◆ **Exercise description**
Starting at the line that contains "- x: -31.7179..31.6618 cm", reproduce every line through the end of the entries below, with no pictures in the copy.

◆ **Dataset extract**
※
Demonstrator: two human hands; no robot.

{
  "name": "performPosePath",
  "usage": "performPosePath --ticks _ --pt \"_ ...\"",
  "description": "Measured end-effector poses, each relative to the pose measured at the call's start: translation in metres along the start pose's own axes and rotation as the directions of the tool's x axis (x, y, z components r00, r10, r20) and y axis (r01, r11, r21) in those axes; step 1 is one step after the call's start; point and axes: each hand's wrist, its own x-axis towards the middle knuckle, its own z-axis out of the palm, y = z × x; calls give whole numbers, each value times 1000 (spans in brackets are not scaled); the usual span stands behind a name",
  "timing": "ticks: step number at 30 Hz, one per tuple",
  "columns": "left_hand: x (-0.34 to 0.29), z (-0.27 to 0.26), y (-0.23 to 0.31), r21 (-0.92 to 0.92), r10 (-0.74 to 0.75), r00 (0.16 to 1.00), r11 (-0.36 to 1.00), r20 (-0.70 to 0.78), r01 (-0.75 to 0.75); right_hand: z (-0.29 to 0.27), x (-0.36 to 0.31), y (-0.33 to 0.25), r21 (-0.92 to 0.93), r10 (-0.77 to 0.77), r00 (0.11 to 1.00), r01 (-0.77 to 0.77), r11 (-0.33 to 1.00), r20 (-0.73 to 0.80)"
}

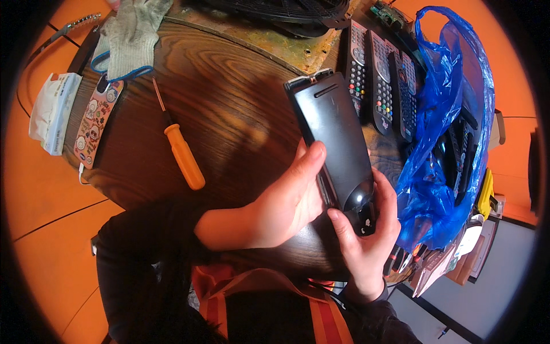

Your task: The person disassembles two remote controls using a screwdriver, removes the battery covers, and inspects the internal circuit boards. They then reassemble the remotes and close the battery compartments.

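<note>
A long, glossy black plastic casing (pixel 335 137) is held up over the dark wooden table, tilted, with a narrow slot near its upper end and a rounded bump at its lower end. My left hand (pixel 286 198) grips its left side, thumb lying along the edge and the other fingers mostly hidden behind. Around the lower end my right hand (pixel 372 229) is closed, thumb and fingers on either side. Small pale bits show by the right palm. An orange-handled screwdriver (pixel 184 157) lies on the table left of my hands.
Several remote controls (pixel 381 86) lie at the right, beside a blue plastic bag (pixel 427 166) holding dark parts. Left are knitted gloves (pixel 129 43), a phone in a patterned case (pixel 96 126) and a tissue pack (pixel 56 114). A worn board (pixel 240 31) and black fan-like grille (pixel 286 11) sit behind.
</note>
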Motion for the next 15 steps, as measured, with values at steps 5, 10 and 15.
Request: performPosePath --ticks 5,10,15 --pt "-5 -1 -1 -6 -32 999 999 -10 32 5 -3 -1 1 -41 999 41 999 17" --pt "-3 -2 -3 44 38 999 998 8 -38 9 -6 -3 72 5 1000 -6 997 14" --pt "-4 -1 -3 194 73 997 979 -12 -70 11 -9 -1 97 14 1000 -12 995 -25"
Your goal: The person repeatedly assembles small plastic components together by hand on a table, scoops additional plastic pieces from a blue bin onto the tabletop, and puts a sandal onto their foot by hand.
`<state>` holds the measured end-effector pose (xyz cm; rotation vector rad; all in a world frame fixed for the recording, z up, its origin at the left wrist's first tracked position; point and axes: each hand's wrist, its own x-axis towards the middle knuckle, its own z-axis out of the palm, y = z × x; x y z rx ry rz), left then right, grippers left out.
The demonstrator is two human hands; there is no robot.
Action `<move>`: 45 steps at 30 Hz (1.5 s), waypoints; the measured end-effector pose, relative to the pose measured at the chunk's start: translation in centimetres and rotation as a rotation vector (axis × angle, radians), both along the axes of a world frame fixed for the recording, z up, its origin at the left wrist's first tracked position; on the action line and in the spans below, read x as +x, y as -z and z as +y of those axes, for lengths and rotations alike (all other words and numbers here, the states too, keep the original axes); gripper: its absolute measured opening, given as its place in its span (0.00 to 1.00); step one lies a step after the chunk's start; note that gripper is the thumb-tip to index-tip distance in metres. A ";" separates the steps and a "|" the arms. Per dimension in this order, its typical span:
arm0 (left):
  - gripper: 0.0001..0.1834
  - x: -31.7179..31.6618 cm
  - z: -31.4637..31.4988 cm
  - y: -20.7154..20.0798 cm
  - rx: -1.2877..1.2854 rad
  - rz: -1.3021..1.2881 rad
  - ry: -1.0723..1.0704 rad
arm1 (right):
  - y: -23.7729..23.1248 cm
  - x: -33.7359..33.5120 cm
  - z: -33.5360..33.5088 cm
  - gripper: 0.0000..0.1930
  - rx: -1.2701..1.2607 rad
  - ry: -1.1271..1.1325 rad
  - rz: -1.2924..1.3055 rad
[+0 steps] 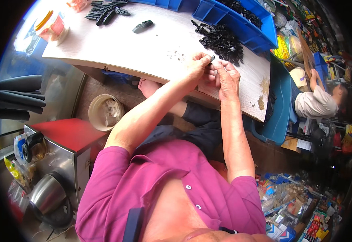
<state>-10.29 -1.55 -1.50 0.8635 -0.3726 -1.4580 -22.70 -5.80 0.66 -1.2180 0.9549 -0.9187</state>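
Pinching small black part (212,59) between both hands | left hand (198,66) and right hand (227,76) fingers pressed on it, above counter (143,48) edge beside black parts pile (220,40) | judging: keeping grip close, aligned.

We see only a sliver of the small black part (212,59) pinched between the left hand (198,66) and the right hand (227,76); the fingertips cover most of it, and its shape is too small to tell. The pieces in the black heap (221,40) blur into one mass, so we cannot make out single shapes. The blue bin (260,34) runs out of the lit part of the view at the top, and the table edge (115,66) hides most of the person's foot (148,86).
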 end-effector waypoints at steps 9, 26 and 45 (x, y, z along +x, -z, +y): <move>0.08 0.4 0.7 -0.7 -0.013 -0.105 -0.003 | 0.3 -0.3 -0.3 0.11 -0.039 -0.038 -0.025; 0.19 16.9 2.5 0.7 0.366 -2.010 -0.547 | 0.8 -0.2 0.6 0.09 0.054 -0.069 -0.318; 0.14 5.1 3.7 0.7 -0.161 -1.208 -0.493 | 0.7 -0.5 1.0 0.08 0.011 -0.036 -0.339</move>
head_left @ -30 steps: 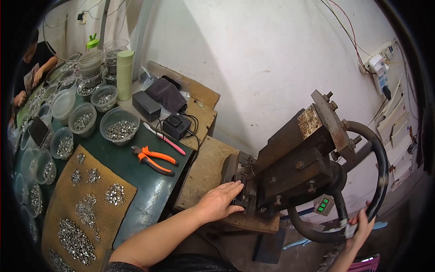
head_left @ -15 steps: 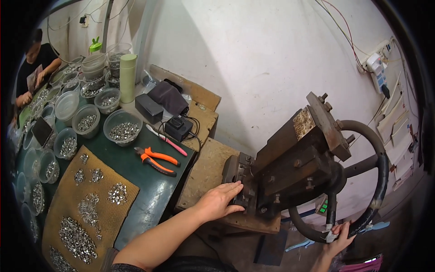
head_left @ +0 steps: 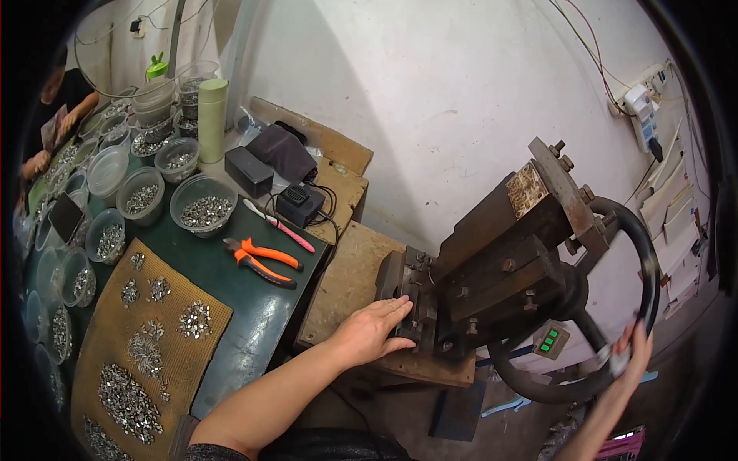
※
◆ **Answer to the problem**
  - x: -31.7179..31.6618 cm
  - z: -31.4637..31.4988 cm
  - y: -20.7154..20.0798 cm
  - rx: -1.2877..1.2854 rad
  - rz: -1.3021..1.2881 rad
  - ry: -1.0723..1.0704 rad
arm1 (right):
  - y: -23.7729..23.1248 cm
  - x: -33.7359..33.5120 cm
  - z: -33.5360..33.5088 cm
  - gripper: 0.0000..0.1930
  - rx: -1.2701..1.2607 rad
  - ry: -1.1271..1.1325 rad
  - rz: -1.2924..1.3055 rad
[+0 steps] 
<state>-10.29 -1.55 -1.50 0.8635 -0.3726 -1.4580 -22.70 -5.80 0.66 -1.2180 0.9549 -0.9187</state>
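Pinching small black part (212,59) between both hands | left hand (198,66) and right hand (227,76) fingers pressed on it, above counter (143,48) edge beside black parts pile (220,40) | judging: keeping grip close, aligned.

We see only a sliver of the small black part (212,59) pinched between the left hand (198,66) and the right hand (227,76); the fingertips cover most of it, and its shape is too small to tell. The pieces in the black heap (221,40) blur into one mass, so we cannot make out single shapes. The blue bin (260,34) runs out of the lit part of the view at the top, and the table edge (115,66) hides most of the person's foot (148,86).
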 end-effector waypoints at steps 9, 26 and 45 (x, y, z along +x, -z, +y): <move>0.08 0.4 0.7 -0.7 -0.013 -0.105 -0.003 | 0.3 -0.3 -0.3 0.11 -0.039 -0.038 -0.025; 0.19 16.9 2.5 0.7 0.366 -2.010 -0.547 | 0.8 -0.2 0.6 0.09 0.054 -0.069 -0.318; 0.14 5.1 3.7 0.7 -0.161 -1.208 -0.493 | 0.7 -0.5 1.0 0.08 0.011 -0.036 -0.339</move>
head_left @ -30 steps: 
head_left @ -15 steps: 
head_left @ +0 steps: 

With this, the answer is done.